Open the Mauve alignment document. You will notice that this alignment has more LCBs than the previous whole genome alignment from Exercise 1. The red vertical bars on the NZ_MRBH00000000 sequence denote the boundaries of the individual contigs in this genome.
Use the zoom controls above the viewer to inspect some of the LCBs more closely. Click the Zoom In button a few times, and then use the Shift Left button to move to approximately position 300,000 in NC_009565. You should see a large light blue block that has several red vertical lines on the lower block denoting contig boundaries. Right click on the block and choose View LCB alignment. In the Alignment View you can see that the NZ_MRBH000000000 sequence is comprised of 35 concatenated contigs from the draft genome. Individual contigs are denoted by the “Accession” annotation in green.
Now try repeating the same alignment with the progressiveMauve algorithm. You will see that this alignment has many more LCBs and rearrangements than the MCM alignment. This is because when draft genomes are aligned with progressiveMauve, Geneious concatenates the contigs into a single sequence, in the order they appear in the sequence list, prior to performing the alignment. As this concatenation step is unlikely to order the contigs correctly, the minimum number of LCBs in the alignment is probably going to correspond to the number of contigs in your list (unless adjacent contigs in the list happen to be in the correct order). However, with the MCM alogrithm the contigs are ordered and one LCB may often contain multiple contigs, so the alignment will be much cleaner with fewer LCBs.
For this reason you should always use the MCM algorithm for pairwise comparisons of draft genomes.
Exercise 3: Converting a Mauve alignment into a standard alignment
The Mauve alignment document is not a standard alignment document and downstream applications such as phylogenetic tree building cannot be run directly from this document. Thus, it is sometimes necessary to convert a Mauve alignment into a standard Geneious alignment. This involves extracting each LCB alignment, then concatenating them to make a single alignment document.
To do this, select the alignment of NC_015758, NC_012943 and NC_009565 you created in Exercise 1. Then go to Tools → Extract Mauve Regions. In this example we only want to extract the aligned regions of the 3 sequences, and not the small regions of unaligned sequence, so we will set the Minimum number of sequences to 3 and the Maximum number of sequences to 3.

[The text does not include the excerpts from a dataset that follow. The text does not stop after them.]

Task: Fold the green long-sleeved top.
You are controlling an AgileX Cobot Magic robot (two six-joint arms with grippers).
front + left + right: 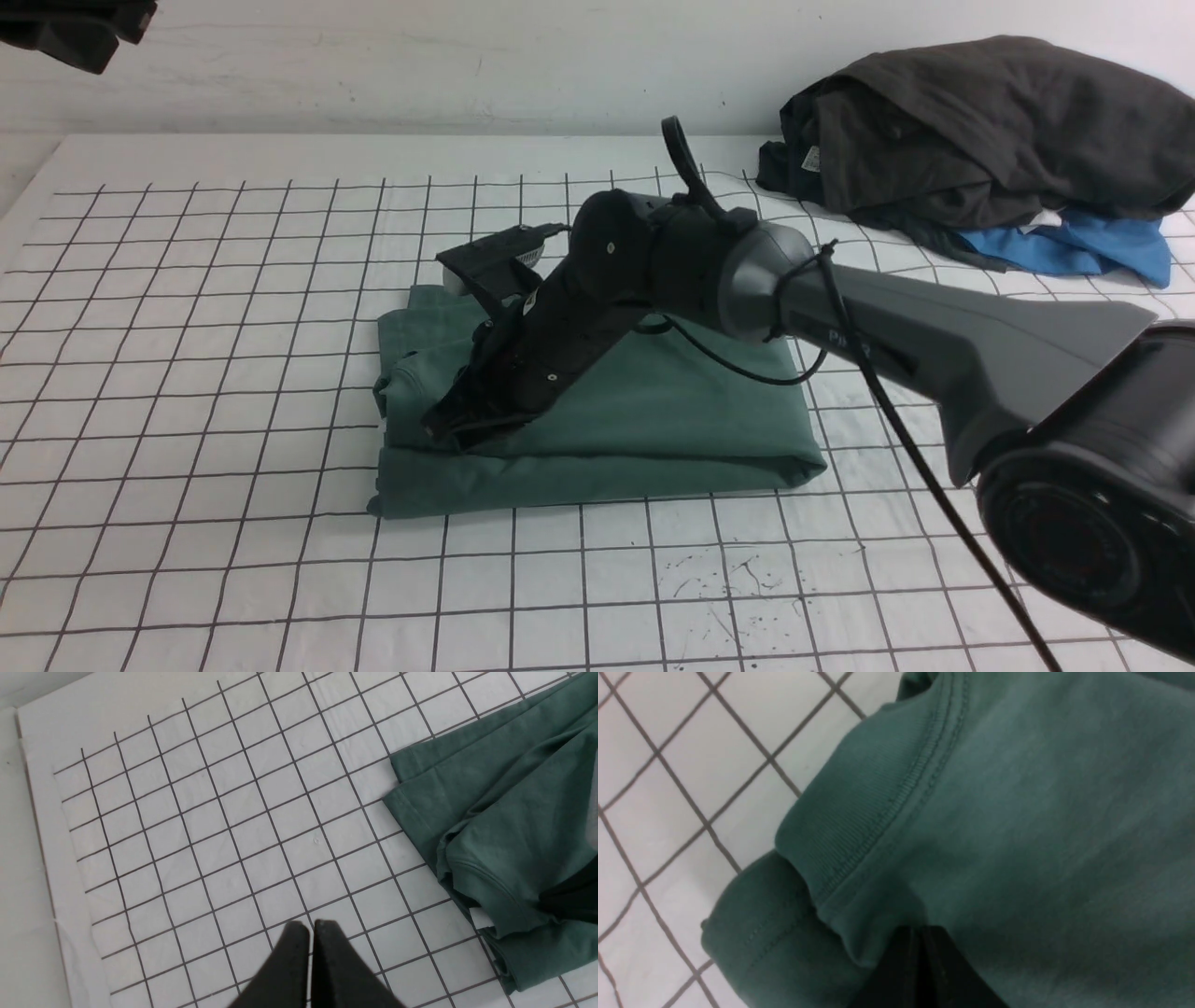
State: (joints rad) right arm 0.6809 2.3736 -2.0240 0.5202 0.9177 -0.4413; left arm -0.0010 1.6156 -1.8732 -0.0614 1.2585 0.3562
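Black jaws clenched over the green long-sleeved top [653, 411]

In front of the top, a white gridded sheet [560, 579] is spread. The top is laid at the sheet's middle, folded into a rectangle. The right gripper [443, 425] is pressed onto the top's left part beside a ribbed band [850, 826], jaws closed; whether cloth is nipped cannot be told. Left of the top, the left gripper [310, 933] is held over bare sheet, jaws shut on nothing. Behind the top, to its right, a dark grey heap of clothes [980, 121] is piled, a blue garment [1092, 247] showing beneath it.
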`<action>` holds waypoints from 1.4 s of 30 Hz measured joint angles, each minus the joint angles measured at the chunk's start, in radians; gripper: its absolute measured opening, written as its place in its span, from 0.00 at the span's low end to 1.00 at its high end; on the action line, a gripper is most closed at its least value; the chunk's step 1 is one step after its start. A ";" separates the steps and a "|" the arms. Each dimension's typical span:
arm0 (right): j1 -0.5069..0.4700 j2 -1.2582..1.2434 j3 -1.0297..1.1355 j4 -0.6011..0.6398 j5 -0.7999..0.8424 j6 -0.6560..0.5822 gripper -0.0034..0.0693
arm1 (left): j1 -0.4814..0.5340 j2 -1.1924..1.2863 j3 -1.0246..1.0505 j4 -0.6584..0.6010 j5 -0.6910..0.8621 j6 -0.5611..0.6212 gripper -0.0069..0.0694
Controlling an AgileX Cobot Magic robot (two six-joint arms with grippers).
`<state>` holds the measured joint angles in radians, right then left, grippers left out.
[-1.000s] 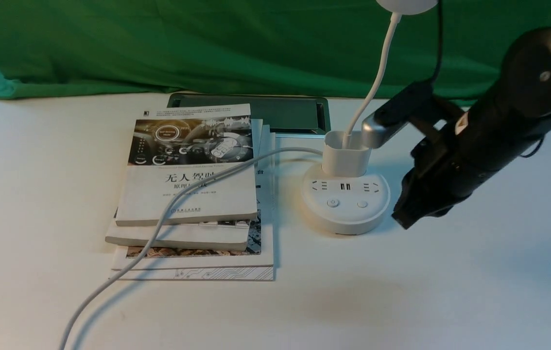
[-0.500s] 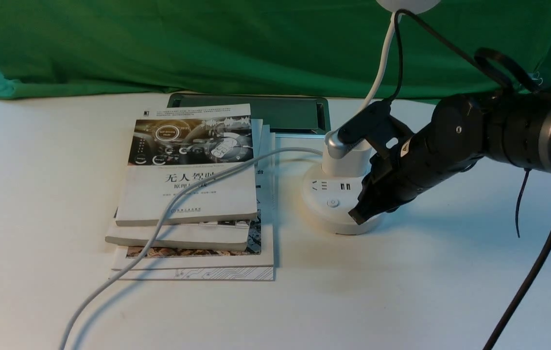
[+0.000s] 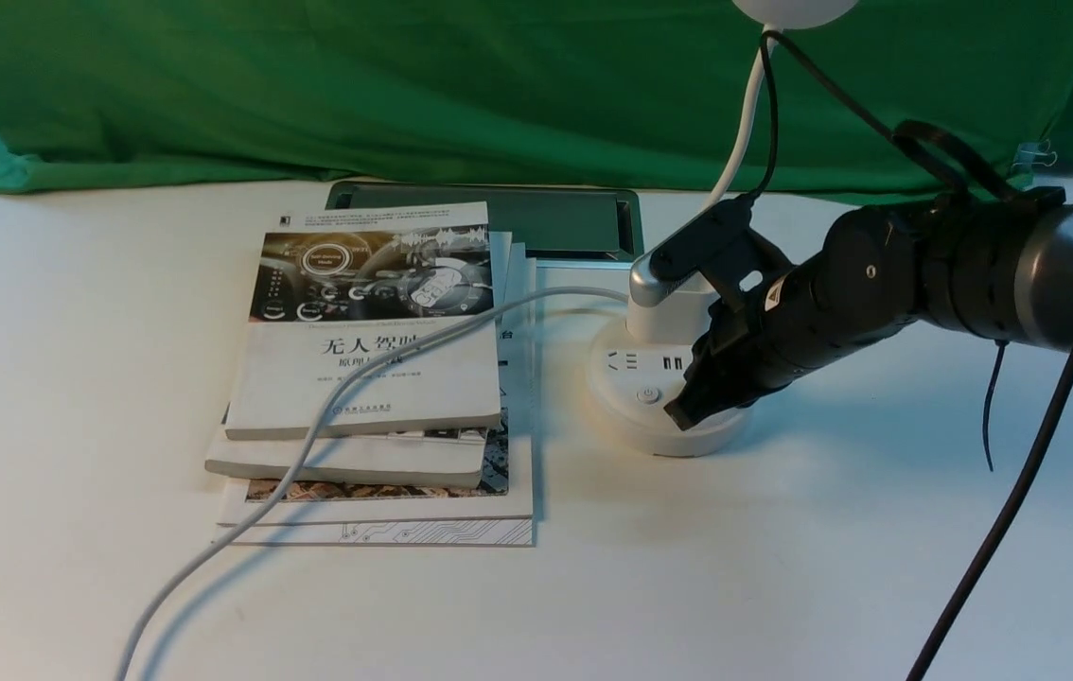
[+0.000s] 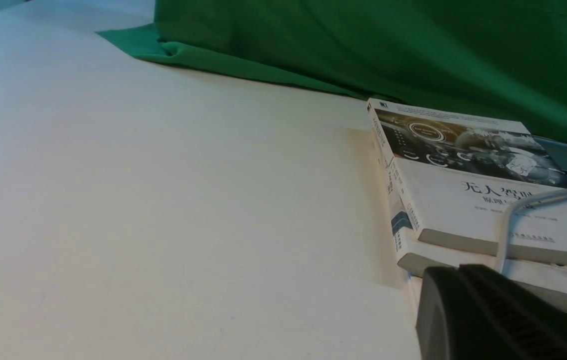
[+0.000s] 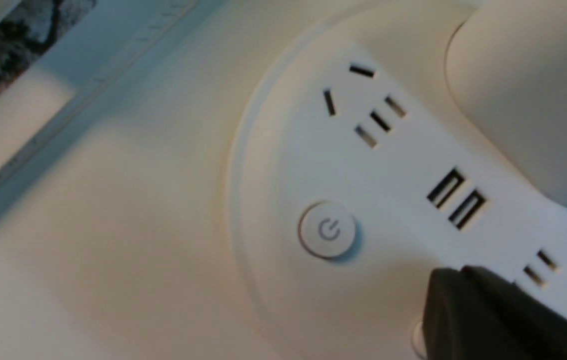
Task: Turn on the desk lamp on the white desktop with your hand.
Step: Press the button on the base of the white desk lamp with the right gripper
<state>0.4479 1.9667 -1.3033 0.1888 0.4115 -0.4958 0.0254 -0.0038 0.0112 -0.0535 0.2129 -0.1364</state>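
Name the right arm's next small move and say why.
Probably slide the right tool a little leftward until its tip is over the power button on the lamp. The tip sits on the base just beside that button, which lies uncovered.

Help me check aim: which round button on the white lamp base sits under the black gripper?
The right-hand button, almost hidden beneath the right gripper; the power-symbol button lies uncovered.
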 joint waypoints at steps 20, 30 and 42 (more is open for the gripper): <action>0.001 0.014 -0.019 0.002 0.033 0.001 0.10 | 0.000 0.000 0.000 0.000 0.000 0.000 0.12; 0.001 -0.017 -0.042 -0.050 0.094 0.030 0.10 | 0.000 0.000 0.000 0.000 0.000 0.000 0.12; 0.001 -0.013 -0.043 -0.078 0.114 0.056 0.10 | 0.000 0.000 0.000 0.000 0.000 0.000 0.12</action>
<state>0.4487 1.9533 -1.3462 0.1105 0.5253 -0.4394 0.0254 -0.0038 0.0112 -0.0535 0.2129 -0.1364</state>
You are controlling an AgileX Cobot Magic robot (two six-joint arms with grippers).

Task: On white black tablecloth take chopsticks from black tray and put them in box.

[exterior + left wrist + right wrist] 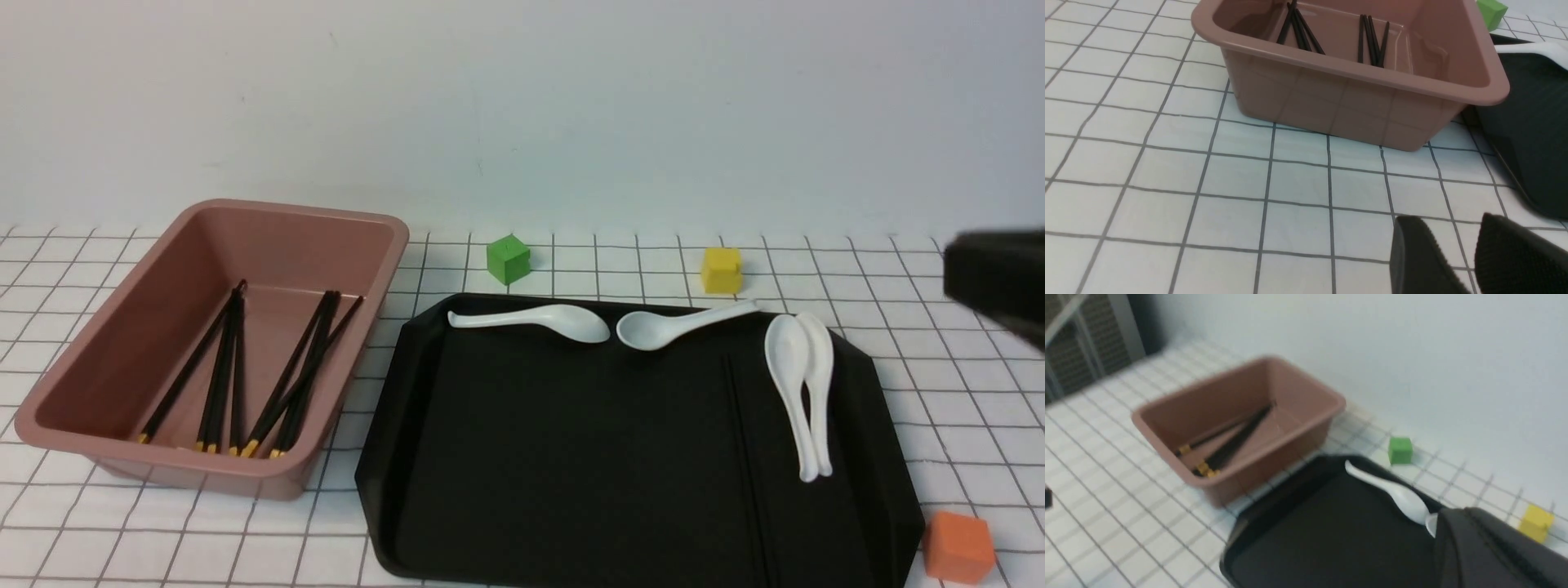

You should now see 3 new alignment documents, one for each LCB, in your document table. In order to concatenate these documents into one alignment, select all three and go to Tools → Concatenate Sequences or Alignments.
When concatenating alignments, you can either match the sequences within each alignment by name, or use their position in the alignment (“index”) to determine which sequences to concatenate. In the 3 alignments you have extracted from Mauve, you will see that the 3 sequences are in the same order in each alignment, but their names are slightly different (i.e. they have the base numbering appended to the original name). Thus, we need to use “concatenate by index in alignment” in order to concatenate the alignments correctly.
Use the options as shown in the screenshot above and click OK. A new alignment document comprised of the 3 original LCB alignments will be created. On this alignment you can see the boundaries of the original LCB alignments by turning on the Source annotations.
You may now wish to use Batch Rename to shorten the sequence names in the alignment, as they will be very long. For example the names will be something like “NC_009565 (bases 1 to 936018) – NC_009565 (bases 3492134 to 936021) – NC_009565 (bases 3492476 to 4424434)”. This can be shortened to NC_009565 by going to Edit → Batch Rename, and removing 96 characters from the end of the name.
Note that if one of your genomes is rearranged compared with others in the alignment, the order the sequences are concatenated in will be incorrect for that genome, and information on the rearrangement will be lost. You should be aware of this when using the alignment for downstream applications like tree building.